If you’ve spoken with your partner and they’ve expressed a future desire might be possible, you need to discuss what waiting entails. If you’re young and just starting on the path of marriage, you can talk about putting a time frame that you both agree to in effect.

Yes, this seems like a clinical approach, but it allows you to make plans and set up expectations without pressuring your partner.

That said, some people might agree to wait simply to avoid a confrontation at the moment. If your partner seems reluctant to agree to this, take note. As I said before, you both must be on board and have only the usual reservations. 

Again, waiting is fine for a younger couple, but at some point, waiting isn’t an option anymore. The offer to wait is simply a stalling mechanism with empty meaning.

This point is different for everyone, but if you’re in your late thirties and they want to wait ten years, that’s a pretty clear sign. If this is the case, you have three choices. Either you get divorced and start over with someone else, you part ways and have a child on your own, or you don’t have children and fulfill your desire in some other way. 

Regardless of your age, it’s possible that you might not be willing to wait. That’s okay. You have every right to be ready for children; you just have to come to terms with the fact it won’t be with your current partner. In this case, divorce is your only option. Still, before you put things in motion, be sure this is what you want. 

100% Against Having Children

If the discussion results in a clear message that they do not want children, ever, you need to accept that. I know it might seem like your world is ending, but this is life, and not everything goes to plan.

This is when you really need to do some soul searching. For one, you don’t want to regret not having children, but for two, you don’t want to regret leaving your partner. It’s time to decide if this is a deal-breaker for you.

It’s called “a hill to die on.” If this is your hill, if you absolutely cannot see yourself growing old without children, then you have your answer. 

Your happiness matters just as much as your partner’s does. Many people are willing to sacrifice their happiness for the sake of others, but in today’s world, it’s okay to find your resolve and stick to it.

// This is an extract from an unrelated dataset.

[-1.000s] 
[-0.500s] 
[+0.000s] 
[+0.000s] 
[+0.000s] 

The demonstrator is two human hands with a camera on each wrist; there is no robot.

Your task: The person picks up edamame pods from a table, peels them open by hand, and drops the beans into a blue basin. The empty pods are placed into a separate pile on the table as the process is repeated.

It won’t be easy or painless, but it will be okay.

Still, you need to consider what this means for your future. Are you willing to start over? Do you want to try parenting alone? Both are viable options, but neither one will happen overnight or come without its trials. 

The Other Side

Much of this article is focused on finding out whether or not your partner is willing to change their minds, and if not, what you can do. However, it’s entirely possible to live a fulfilling life without children.

Many couples choose not to have children for various reasons. If you are willing to consider the possibility of not having kids of your own, you can begin looking into ways to meet that need you feel inside. 

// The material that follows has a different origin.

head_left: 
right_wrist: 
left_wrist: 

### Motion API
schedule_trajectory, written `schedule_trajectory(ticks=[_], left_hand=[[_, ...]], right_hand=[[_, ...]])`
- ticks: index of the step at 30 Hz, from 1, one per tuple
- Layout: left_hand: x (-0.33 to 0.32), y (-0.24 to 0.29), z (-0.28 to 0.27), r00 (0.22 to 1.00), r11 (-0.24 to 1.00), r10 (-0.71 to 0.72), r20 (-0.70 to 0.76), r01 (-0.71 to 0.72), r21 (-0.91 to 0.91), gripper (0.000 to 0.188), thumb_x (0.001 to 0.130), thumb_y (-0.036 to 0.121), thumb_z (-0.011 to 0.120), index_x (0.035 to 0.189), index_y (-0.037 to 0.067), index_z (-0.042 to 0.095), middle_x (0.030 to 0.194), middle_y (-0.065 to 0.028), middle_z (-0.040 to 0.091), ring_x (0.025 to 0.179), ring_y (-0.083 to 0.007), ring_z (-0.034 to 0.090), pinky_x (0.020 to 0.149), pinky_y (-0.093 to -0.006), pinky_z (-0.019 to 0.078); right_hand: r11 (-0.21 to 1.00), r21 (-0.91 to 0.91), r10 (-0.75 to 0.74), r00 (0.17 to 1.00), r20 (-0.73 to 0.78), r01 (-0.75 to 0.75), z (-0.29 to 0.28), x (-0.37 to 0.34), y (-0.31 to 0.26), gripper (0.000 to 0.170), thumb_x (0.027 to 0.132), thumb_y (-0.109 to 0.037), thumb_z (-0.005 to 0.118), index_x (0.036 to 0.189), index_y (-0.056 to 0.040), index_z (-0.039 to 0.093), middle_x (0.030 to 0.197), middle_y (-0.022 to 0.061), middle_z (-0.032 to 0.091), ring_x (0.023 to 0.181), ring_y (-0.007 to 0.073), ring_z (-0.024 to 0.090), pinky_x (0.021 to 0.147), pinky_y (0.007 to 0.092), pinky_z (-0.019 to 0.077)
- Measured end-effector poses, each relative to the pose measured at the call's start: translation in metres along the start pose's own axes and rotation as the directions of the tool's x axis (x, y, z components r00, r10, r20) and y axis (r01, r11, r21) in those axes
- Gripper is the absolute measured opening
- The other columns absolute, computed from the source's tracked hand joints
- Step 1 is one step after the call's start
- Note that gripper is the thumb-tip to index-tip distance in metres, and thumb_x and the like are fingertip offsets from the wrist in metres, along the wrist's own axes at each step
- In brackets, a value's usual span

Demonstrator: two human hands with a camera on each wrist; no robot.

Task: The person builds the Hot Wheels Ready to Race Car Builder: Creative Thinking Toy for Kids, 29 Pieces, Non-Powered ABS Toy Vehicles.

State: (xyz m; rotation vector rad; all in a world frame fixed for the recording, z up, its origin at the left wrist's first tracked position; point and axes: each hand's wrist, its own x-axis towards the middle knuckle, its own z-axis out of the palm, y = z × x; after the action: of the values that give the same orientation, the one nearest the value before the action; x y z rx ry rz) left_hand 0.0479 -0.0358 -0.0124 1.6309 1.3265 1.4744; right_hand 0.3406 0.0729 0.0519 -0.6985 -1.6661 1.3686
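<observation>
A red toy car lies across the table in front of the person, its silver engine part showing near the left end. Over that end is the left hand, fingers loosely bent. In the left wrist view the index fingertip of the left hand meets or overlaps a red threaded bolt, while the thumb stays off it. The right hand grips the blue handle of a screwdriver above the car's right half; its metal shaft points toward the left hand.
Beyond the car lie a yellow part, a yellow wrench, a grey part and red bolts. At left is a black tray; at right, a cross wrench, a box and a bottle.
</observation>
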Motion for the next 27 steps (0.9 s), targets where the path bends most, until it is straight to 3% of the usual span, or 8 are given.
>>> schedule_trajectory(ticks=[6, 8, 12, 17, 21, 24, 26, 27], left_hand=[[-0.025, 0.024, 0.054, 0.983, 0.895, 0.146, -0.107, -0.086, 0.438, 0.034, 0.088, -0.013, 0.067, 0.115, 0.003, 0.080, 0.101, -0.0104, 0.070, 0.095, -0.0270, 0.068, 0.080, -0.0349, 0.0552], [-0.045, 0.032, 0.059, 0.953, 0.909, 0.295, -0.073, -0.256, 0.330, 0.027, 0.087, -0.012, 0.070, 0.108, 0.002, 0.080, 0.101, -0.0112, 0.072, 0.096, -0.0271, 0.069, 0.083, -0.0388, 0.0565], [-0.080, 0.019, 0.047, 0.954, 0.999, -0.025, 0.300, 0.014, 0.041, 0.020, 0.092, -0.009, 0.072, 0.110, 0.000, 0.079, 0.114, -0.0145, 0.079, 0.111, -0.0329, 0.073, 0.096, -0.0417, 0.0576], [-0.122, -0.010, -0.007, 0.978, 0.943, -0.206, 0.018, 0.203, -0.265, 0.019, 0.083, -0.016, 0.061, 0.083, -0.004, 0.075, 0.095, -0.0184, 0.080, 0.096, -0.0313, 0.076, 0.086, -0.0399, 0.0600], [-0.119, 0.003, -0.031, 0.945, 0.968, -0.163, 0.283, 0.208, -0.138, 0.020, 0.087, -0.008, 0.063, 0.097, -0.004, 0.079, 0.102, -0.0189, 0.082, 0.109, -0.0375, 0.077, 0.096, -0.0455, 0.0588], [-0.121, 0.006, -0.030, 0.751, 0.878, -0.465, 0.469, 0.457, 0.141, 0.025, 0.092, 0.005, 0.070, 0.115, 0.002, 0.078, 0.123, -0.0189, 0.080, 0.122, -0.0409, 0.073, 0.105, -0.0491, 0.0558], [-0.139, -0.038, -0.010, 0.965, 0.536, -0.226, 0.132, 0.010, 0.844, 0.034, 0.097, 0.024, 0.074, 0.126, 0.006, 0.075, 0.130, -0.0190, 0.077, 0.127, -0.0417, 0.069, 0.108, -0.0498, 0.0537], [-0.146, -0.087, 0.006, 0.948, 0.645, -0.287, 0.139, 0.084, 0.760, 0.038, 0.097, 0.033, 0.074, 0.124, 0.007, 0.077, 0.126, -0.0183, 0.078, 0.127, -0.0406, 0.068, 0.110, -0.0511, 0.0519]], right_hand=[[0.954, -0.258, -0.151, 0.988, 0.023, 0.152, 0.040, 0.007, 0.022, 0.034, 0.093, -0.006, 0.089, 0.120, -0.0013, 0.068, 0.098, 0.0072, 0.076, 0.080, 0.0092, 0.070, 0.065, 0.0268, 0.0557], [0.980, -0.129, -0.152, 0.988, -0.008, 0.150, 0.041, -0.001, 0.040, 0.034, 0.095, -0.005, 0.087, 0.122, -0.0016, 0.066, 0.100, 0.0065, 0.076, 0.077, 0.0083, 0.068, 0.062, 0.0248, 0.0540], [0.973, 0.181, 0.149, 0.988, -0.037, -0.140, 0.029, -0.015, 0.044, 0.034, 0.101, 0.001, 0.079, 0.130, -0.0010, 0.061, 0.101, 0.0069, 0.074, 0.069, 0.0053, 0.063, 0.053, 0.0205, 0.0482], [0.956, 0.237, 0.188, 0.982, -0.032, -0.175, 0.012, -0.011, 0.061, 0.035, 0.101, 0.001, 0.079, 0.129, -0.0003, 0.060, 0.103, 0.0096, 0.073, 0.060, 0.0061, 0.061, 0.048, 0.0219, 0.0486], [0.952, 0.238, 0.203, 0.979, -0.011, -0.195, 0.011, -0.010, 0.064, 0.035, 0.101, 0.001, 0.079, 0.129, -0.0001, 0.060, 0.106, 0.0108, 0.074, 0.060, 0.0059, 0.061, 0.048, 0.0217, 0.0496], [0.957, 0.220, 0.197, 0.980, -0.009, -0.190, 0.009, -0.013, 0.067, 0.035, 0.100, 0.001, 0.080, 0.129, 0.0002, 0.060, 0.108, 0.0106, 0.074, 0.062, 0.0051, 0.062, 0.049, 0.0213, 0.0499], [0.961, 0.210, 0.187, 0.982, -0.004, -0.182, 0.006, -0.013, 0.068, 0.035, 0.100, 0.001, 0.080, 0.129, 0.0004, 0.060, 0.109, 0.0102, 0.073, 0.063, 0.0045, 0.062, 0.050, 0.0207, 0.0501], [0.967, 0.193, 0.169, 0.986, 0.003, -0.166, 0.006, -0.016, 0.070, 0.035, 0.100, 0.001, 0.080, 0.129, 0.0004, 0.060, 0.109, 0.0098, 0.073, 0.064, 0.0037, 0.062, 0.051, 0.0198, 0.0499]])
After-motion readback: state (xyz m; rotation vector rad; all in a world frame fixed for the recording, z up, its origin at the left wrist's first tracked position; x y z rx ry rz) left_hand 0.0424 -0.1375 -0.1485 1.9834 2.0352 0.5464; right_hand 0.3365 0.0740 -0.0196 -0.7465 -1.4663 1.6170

There are tons of volunteering opportunities and professions that will help you shape the lives of children and make connections with the new generations being born. True, it’s not quite the same, but if you’re secure in your relationship, then it’s a possibility you shouldn’t discount immediately. 

The Bottom Line on Divorce and children

If you are struggling with this decision, you can seek professional help, just as I previously suggested for your partner.

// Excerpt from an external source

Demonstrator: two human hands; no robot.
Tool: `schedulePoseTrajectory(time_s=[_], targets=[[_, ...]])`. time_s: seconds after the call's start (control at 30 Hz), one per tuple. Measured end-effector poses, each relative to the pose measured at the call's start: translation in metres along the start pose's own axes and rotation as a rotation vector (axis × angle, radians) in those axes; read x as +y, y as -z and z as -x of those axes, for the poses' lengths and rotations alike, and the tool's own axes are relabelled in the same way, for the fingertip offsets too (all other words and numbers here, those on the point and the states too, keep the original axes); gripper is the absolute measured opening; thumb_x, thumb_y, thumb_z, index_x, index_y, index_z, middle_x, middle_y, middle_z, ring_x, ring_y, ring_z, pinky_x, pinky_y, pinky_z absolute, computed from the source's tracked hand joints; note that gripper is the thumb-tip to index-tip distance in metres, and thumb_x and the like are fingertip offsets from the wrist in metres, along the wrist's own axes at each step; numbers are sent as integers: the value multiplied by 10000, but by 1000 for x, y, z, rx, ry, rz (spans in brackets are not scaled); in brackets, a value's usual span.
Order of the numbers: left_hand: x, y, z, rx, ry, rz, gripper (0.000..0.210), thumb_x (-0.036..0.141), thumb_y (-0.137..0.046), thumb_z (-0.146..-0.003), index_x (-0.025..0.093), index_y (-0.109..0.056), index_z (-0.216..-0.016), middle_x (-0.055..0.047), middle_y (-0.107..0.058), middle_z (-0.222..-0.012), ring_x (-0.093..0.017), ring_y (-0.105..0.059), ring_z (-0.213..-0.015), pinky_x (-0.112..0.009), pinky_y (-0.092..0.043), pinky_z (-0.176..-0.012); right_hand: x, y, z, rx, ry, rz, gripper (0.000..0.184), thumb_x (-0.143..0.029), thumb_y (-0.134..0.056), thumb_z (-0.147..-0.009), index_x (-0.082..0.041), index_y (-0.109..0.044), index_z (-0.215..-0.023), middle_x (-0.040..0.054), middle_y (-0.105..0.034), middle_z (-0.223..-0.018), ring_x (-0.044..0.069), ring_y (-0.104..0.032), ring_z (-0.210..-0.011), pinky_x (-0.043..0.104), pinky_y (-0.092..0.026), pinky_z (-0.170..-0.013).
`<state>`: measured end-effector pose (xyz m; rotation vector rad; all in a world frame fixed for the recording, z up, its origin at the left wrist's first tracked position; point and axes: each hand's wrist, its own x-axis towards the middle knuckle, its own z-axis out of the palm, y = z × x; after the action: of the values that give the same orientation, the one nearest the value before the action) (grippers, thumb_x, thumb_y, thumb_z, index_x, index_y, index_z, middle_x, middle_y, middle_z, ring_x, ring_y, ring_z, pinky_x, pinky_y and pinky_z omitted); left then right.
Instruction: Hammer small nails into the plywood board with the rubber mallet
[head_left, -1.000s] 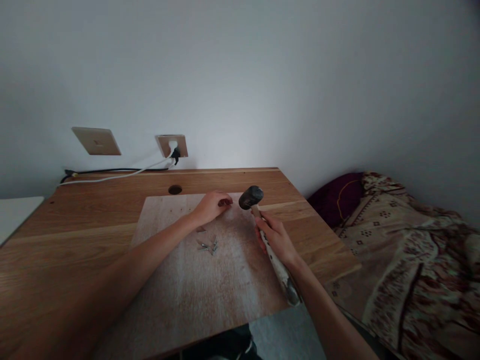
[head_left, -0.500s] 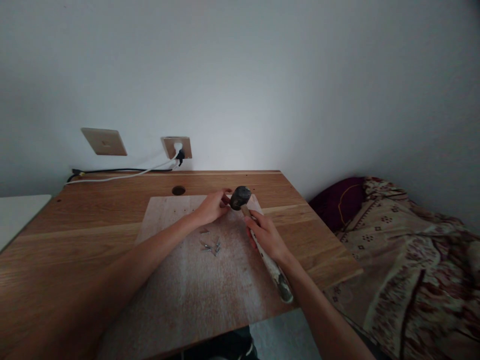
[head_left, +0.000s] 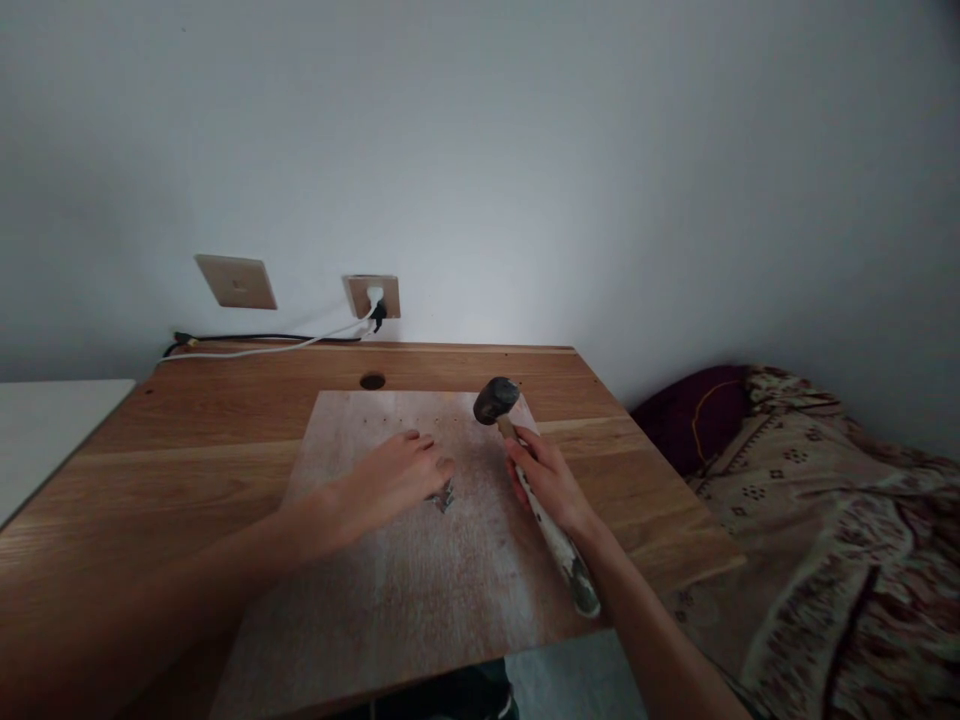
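Observation:
My right hand (head_left: 546,478) is wrapped round a mallet (head_left: 551,530) with a dark, rounded head and a pale, paint-worn handle. The mallet's head is raised over the far right part of a wooden board (head_left: 420,600); its handle slants toward the near edge. Back upward, my left hand (head_left: 409,470) hovers low over the middle of the board, at a small pile of metal nails (head_left: 446,497). Its fingers bend down and the tips are mostly hidden, so I cannot see whether it pinches anything. Small dots run in a row near the board's far edge.
Under the board is a wooden desk (head_left: 217,400) with a round cable hole (head_left: 372,381). A plugged-in socket (head_left: 386,295) and cables (head_left: 277,345) are at the wall. A white surface (head_left: 60,420) stands left; a bed with patterned cloth (head_left: 810,500) lies right.
My left hand has come back from beside the mallet's head to the nail pile, turning back upward. My right hand still holds the mallet in about the same place. The view has shifted slightly.

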<state>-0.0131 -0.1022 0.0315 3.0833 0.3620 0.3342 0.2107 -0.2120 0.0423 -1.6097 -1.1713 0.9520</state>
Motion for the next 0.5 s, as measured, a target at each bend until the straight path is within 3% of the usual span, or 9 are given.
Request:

A lot of these emotions and arguments will swirl in your head and pull you in different directions, and gathering clarity on your reasoning and having absolute resolve is imperative before you make a choice one way or the other. Getting divorced is a huge decision that should never be taken lightly. 

You can also confide in a few trusted friends or family members and see what they think. If you have a go-to person, speak with them about your desires, worries, and fears.

You’ll need them for support regardless of your choice, and having someone in your corner can make a huge difference when it comes to the mental health struggle of choosing to live childless or getting divorced. There will be many highs and many lows in either case, and it’s best to prepare. 

Thank you

As always, thank you for coming here for advice. Please understand that you are not alone in these struggles. We wish you the best moving forward and hope you find happiness one way or the other.